Lebih fatal lagi, seolah ada “keharusan” menjunjung kebaikan, bukan kebenaran. “Daripada menyakiti” -- inilah pembungkus utama. Kebenaran dianggap menyakitkan. Jadi lebih baik berkata atau berbuat baik saja.
“Terbiasalah kita menggunakan kata atau kalimat yang ditutupi sepenuhnya atau sebagiannya dengan tujuan membungkus sebuah kenyataan atau kebenaran agar bisa diterima dengan baik,” terang Anggia.
Kelonggaran yang menyebabkan kebohongan terjadi berulang, yang sedikit demi sedikit menjadi bukit dan kecil-kecil menjadi besar. “Satu kali berbohong, seseorang akan melakukan kebohongan lain untuk menutupinya.
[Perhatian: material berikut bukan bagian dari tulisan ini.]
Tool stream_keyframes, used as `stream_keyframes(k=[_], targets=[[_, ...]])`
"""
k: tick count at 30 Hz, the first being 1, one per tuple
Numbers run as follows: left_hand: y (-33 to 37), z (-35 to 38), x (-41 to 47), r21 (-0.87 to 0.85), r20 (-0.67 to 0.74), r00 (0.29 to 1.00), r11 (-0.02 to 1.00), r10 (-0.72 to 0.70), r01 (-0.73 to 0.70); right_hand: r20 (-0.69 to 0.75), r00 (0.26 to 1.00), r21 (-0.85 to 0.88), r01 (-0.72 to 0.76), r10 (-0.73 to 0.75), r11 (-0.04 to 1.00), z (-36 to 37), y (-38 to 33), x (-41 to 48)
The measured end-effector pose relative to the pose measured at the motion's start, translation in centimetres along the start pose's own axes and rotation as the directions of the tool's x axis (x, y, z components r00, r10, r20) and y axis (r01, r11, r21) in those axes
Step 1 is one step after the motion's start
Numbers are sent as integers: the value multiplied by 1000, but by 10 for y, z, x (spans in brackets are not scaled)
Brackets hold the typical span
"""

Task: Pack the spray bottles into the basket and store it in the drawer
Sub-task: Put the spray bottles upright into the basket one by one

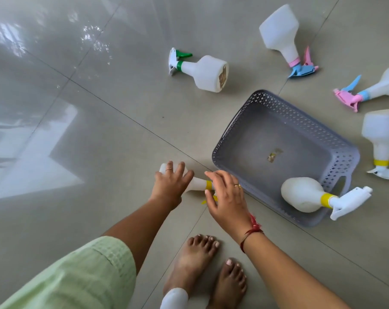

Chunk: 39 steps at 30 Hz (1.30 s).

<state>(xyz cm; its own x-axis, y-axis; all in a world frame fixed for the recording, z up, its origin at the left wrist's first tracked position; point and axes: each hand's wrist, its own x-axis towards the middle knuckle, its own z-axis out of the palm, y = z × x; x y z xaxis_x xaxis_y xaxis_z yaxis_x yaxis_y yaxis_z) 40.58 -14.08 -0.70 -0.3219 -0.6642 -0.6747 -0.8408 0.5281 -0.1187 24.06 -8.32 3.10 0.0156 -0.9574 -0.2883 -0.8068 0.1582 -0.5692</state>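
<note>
My left hand (170, 186) lies spread over the body of a white spray bottle (195, 182) on the grey tiled floor (100, 134), fingers (180, 169) splayed and pressing on top rather than wrapped around it. My right hand (226, 197) hovers over the same bottle's yellow collar and nozzle end, fingers loosely open and curled; whether they touch the nozzle I cannot tell, since the hand hides it. A ring shows on each hand, and a red thread (250, 230) circles my right wrist.

Just right of my hands sits the grey perforated basket (267, 112), one corner almost at my right fingertips. A yellow-collared bottle (305, 197) already lies inside it, its white trigger head poking out over the near rim.

Four more bottles lie loose on the floor: a green-trigger bottle (208, 73) beyond the basket, a blue-nozzle bottle (280, 32) farther back, a pink-nozzle bottle (381, 85) at the right edge, and another yellow-banded bottle (381, 134) just right of the basket.

My bare feet (189, 264) stand on the tiles below my hands, beside a pale green sleeve (82, 279).
</note>
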Motion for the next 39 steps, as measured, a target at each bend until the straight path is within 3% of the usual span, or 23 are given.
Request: stream_keyframes(k=[5, 10, 14, 19, 23, 30, 34, 39], targets=[[-25, -20, -46, -243, 73, 983, 953, -170, 183, 25, 999, 46, -32, 31, 998, -28, -18, -10], [-38, -56, -112, -629, 37, 952, 734, -303, 257, 42, 996, 215, -92, 85, 972, -71, -53, -21], [-26, -96, -139, -735, -77, 942, 657, -326, 167, 136, 958, 455, -285, 251, 844, -115, -75, -17], [7, -143, -132, -765, -215, 936, 644, -279, 16, 108, 924, 506, -369, 367, 780, -186, -53, -4], [43, -173, -113, -754, -317, 929, 645, -191, -125, 186, 862, 574, -484, 471, 660, -241, -19, -1], [94, -192, -102, -684, -372, 926, 692, -59, -231, 90, 924, 392, -376, 372, 840, -299, 14, -2], [91, -175, -106, -682, -238, 969, 722, -63, -120, 21, 971, 157, -240, 239, 958, -295, 16, -7], [69, -149, -108, -618, -98, 994, 786, -48, -23, 160, 978, -42, -127, 132, 991, -259, 35, 1]])
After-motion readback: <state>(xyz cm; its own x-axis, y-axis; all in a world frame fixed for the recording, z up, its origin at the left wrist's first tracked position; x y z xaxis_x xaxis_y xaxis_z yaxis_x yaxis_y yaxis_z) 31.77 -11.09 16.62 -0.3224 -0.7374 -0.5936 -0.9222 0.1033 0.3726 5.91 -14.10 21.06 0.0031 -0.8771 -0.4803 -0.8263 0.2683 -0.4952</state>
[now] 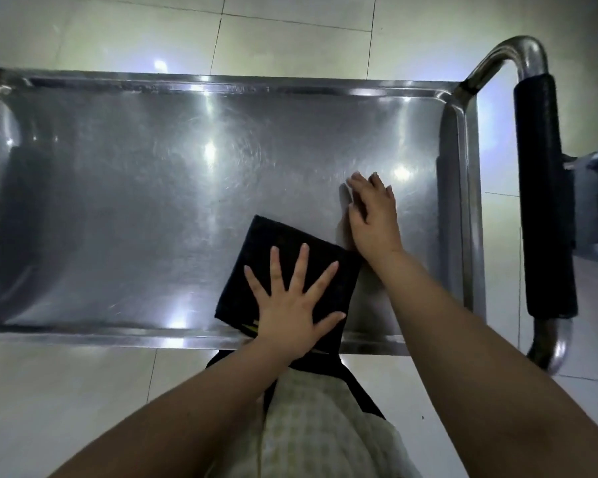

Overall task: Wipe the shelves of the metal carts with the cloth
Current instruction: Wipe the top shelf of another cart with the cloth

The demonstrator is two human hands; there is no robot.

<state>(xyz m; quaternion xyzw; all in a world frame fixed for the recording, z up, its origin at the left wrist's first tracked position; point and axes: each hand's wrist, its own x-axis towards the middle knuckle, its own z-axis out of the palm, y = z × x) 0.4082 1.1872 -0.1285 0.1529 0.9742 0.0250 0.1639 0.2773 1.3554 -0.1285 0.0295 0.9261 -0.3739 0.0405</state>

Hati nurani diabaikan, sehingga lama-kelamaan mati rasa dan tidak berfungsi,” simpulnya.
Dan semakin sulit lagi bagi seseorang memperbaiki kebiasaan berbohong, karena banyak yang terjadi sekarang ini adalah “kebohongan kolektif”.
Anggia menganjurkan agar kita selalu ingat, bahwa:
Tidak ada kejahatan yang sempurna. Sebelum kebohongan terbongkar saat kita tidak siap, persiapkan diri sekarang juga untuk mengatakan yang sesungguhnya atau mengungkap kebenaran.
Mulai dari yang kecil, dari diri sendiri, saat ini juga. Jadikan moto ini panutan dalam setiap niat perubahan diri; tentu pada kasus ini adalah untuk tidak berbohong lagi.
Persiapkan diri memantapkan hati untuk selanjutnya selalu berkata dan berbuat benar, bukan berkata dan berbuat baik semata.
Berhenti untuk menjadi (sekadar) baik. Jadilah benar, karena kebaikan sifatnya subjektif dan cenderung sementara. Sedangkan kebenaran itu sama, objektif dan hampir permanen.